Native Type Conversion Instructions

Instructions for native type conversions.

Note that conversions are only possible when makes sense, for example, converting a 64-bit integer to 32-bit integer. When conversion is not possible, an error will occur.

Mnemonic Opcode Operands Description
toint8 107 0 Converts the element on top of the eval stack to type int8.
touint8 108 0 Converts the element on top of the eval stack to type uint8.
toint16 109 0 Converts the element on top of the eval stack to type int16.
touint16 110 0 Converts the element on top of the eval stack to type uint16.
toint32 111 0 Converts the element on top of the eval stack to type int32.
touint32 112 0 Converts the element on top of the eval stack to type uint32.
toint64 113 0 Converts the element on top of the eval stack to type int64.
touint64 114 0 Converts the element on top of the eval stack to type uint64.
tobool 115 0 Converts the element on top of the eval stack to type bool.
todec1 116 0 Converts the element on top of the eval stack to type dec.
todec2 117 0 Converts the element on top of the eval stack to type dec2
tostr 118 0 Converts the element on top of the eval stack to type string.
toary 119 0 Converts the element on top of the eval stack to type array.
tomap 120 0 Converts the element on top of the eval stack to type map.

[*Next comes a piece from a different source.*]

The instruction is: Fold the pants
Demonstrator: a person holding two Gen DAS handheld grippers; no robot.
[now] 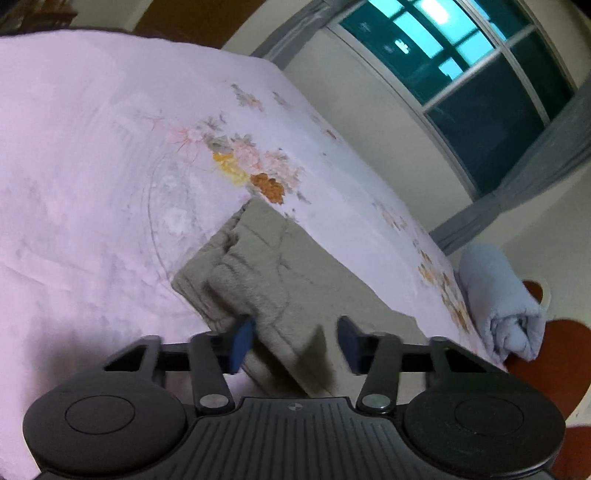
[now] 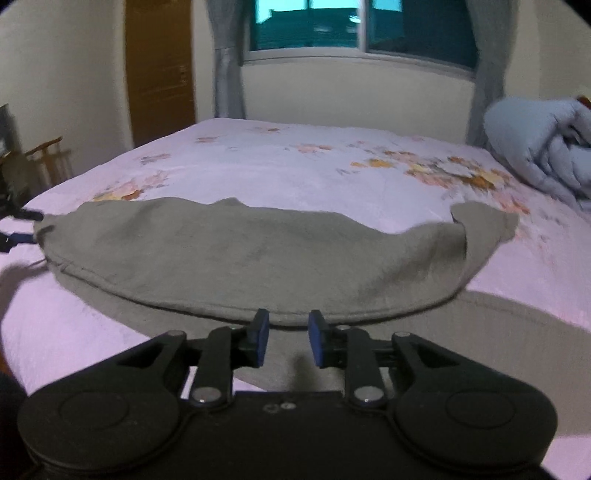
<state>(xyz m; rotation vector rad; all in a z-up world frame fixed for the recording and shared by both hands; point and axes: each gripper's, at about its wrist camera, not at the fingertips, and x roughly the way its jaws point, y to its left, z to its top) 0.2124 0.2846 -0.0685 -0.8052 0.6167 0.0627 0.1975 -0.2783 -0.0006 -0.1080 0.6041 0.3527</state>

Native Type Manipulation Instructions

Instructions for manipulating native type values.

Mnemonic Opcode Operands Description
truthy 121 0 Computes a boolean truthy value based on the top element on the eval stack, and puts it on top of the stack.
repr 122 0 Computes the string equivalent representation of the element on top of the eval stack, and push it on top of the stack.
hash 123 0 Computes the non-crytographic hash value of the element on top of the eval stack, and push the result on top of the eval stack.
slice 124 0 Computes the portion of the element on the top 3rd element of the eval stack as a sequence, using the 2nd and 1st top elements as the start and stop values as the indices range [start, stop).
stride 125 0 Computes a new sequence of the element on the 2nd top eval stack as a sequence, using the top element as the stride interval.
reverse 126 0 Computes the reverse of the element on top of the eval stack as a sequence.
round 127 0 Rounds the second element on top of the eval stack using the number converted from the element on top of the eval stack.

Native String Type Instructions

Instructions for manipulating native type values of the native string type.

Mnemonic Opcode Operands Description
strlen 128 0 Pops the top element on the eval stack, and performs the “string size” operation.
strat 129 0 Pops the top two elements on the eval stack, and performs the “string at” operation.
strclr 130 0 Pops the top element on the eval stack, and performs the “string clear” operation.
strapd 131 0 Pops the top two elements on the eval stack, and performs the “string append” operation.
strpsh 132 0 Pops the top two elements on the eval stack, and performs the “string pushback” operation.
strist 133 0 Pops the top three elements on the eval stack, and performs the “string insertion” operation.
strist2 134 0 Pops the top three elements on the eval stack, and performs the “string insertion” operation.
strers 135 0 Pops the top two elements on the eval stack, and performs the “string erase” operation.
strers2 136 0 Pops the top two elements on the eval stack, and performs the “string erase” operation.
strrplc 137 0 Pops the top four elements on the eval stack, and performs the “string replace” operation.
strswp 138 0 Pops the top two elements on the eval stack, and performs the “string swap” operation.
strsub 139 0 Pops the top two elements on the eval stack, and performs the “string substring” operation.
strsub2 140 0 Pops the top three elements on the eval stack, and performs the “string substring” operation.
strfnd 141 0 Pops the top two elements on the eval stack, and performs the “string find” operation.
strfnd2 142 0 Pops the top three elements on the eval stack, and performs the “string find” operation.
strrfnd 143 0 Pops the top two elements on the eval stack, and performs the “string rfind” operation.
strrfnd2 144 0 Pops the top three elements on the eval stack, and performs the “string rfind2” operation.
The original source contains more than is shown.